Prevalence (disease frequency): odontogenic tumors are rare diseases. Percentages in the double digits represent odontomas, ameloblastomas and benign cementoblastomas.

  • Odontomas are among the most common odontogenic tumors. They represent up to 73% of all true malformations (hamartomas) in the European and North American regions, but only about 6% in Africa and Asia.
  • Ameloblastomas, on the other hand, are concentrated in the African and Asian regions (58 to 63%).
  • 0.3% to 7% of all odontogenic tumors worldwide are ameloblastic fibroodontomas (only 94 cases described by 2004)

The incidence (frequency of new cases) of benign cementoblastomas is approximately one new case per 1,000,000 population per year. Course and prognosis: Odontogenic tumors are often asymptomatic (without symptoms: incidental finding). Many forms are generally slow growing.
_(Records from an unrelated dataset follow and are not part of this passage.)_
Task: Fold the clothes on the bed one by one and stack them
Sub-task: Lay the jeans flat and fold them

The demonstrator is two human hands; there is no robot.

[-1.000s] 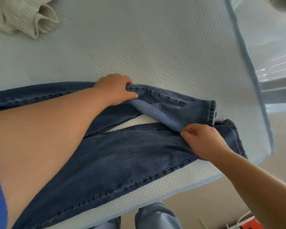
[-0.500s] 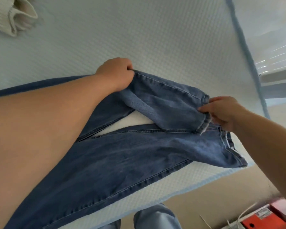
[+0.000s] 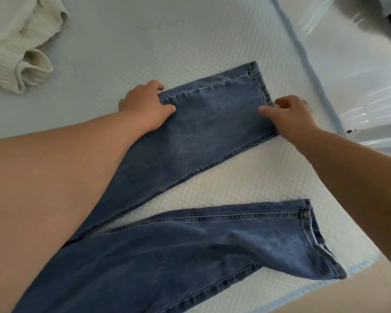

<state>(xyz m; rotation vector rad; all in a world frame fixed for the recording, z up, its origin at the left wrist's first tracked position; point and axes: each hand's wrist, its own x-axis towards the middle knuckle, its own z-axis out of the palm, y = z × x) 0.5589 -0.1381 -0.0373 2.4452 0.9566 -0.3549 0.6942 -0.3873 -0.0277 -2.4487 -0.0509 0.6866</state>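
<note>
jeans (image 3: 190, 256) being spread flat on bed (image 3: 167, 41), unfolded | left hand (image 3: 145, 109) pinching far leg's seam, right hand (image 3: 291, 116) relaxed at hem | cream knit garment (image 3: 16, 48) being left unfolded; nothing stacked

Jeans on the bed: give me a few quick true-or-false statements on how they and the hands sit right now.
1. The jeans lie with both legs spread apart. True.
2. The left hand grips the far leg's edge. True.
3. The right hand is on the near leg. False: it is at the far leg's hem.
4. The cream garment lies on top of the jeans. False: it lies apart, at the bed's far left.
</note>
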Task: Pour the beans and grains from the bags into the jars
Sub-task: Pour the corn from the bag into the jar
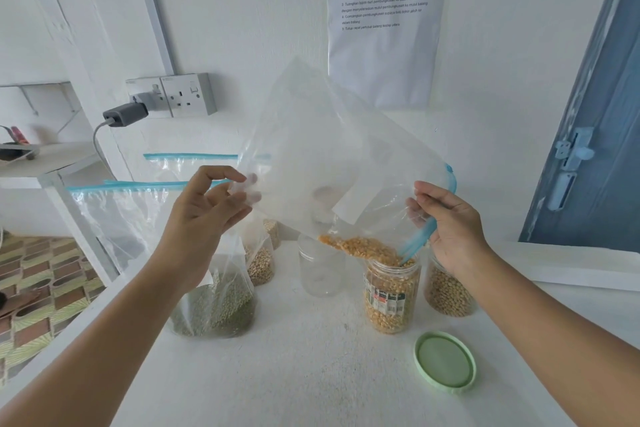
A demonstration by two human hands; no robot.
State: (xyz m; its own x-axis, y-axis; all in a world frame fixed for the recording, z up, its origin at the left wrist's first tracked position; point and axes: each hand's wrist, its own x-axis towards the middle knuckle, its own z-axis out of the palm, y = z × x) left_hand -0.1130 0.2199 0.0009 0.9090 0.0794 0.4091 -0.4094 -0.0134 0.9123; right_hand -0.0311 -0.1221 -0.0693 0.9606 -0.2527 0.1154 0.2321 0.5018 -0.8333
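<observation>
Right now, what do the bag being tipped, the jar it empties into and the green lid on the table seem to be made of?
The tilted clear zip bag looks like thin, soft plastic film: it creases, shows the wall through it, and has a blue zip strip. The labelled jar of yellow grains is clear and glossy, probably rigid plastic, though glass is possible. The round pale green lid appears to be matte moulded plastic.

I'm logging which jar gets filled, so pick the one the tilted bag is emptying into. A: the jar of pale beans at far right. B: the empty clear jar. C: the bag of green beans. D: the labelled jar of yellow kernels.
D: the tilted zip bag, held by the left hand and right hand, has its mouth and yellow kernels over the labelled jar.
</observation>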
  • Classic ameloblastoma: slow, locally invasive and destructive, usually non-metastatic (“semimalignant”) growth. Even with today’s radical surgical approach, recurrences (recurrence of disease) are possible, and these are more frequent in the maxilla than in the mandible. The recurrence rate with enucleation is given as 20 to 90%.
  • The course of unicystic ameloblastoma is less aggressive than classical ameloblastoma. The recurrence rate is 10% to 25%.
  • Ameloblastic fibroma: The course is painless, slow-growing, and expansive. In 75%, unerupted teeth are found in association with the tumor. Presumptive recurrence is possible with conservative initial therapy with incomplete excision (up to 34.5% of cases). Malignant transformation to ameloblastic fibrosarcoma is conceivable.
  • AOT: slow, progressive growth.
  • Fibromyxoma shows painless, infiltrative and destructive growth and recurs in 25% of cases, often due to incomplete removal of the primary tumor.
  • KEOT grows locally invasive and is also treated with radical surgery. The recurrence rate is 14%.
  • Odontomas grow painlessly and slowly with limited growth potential based on the completion of dentition (permanent dentition). The eruption of a retained tooth after removal of the adjacent odontoma is possible. No recurrences.Note: A tooth is always considered retained, retained when it does not appear in the oral cavity at the approximate time of its physiological eruption.
  • Odontogenic fibroma shows a low recurrence rate.
  • Benign cementoblastomas grow slowly and have unlimited growth potential with an uncertain recurrence rate. Stagnant recurrences are possible.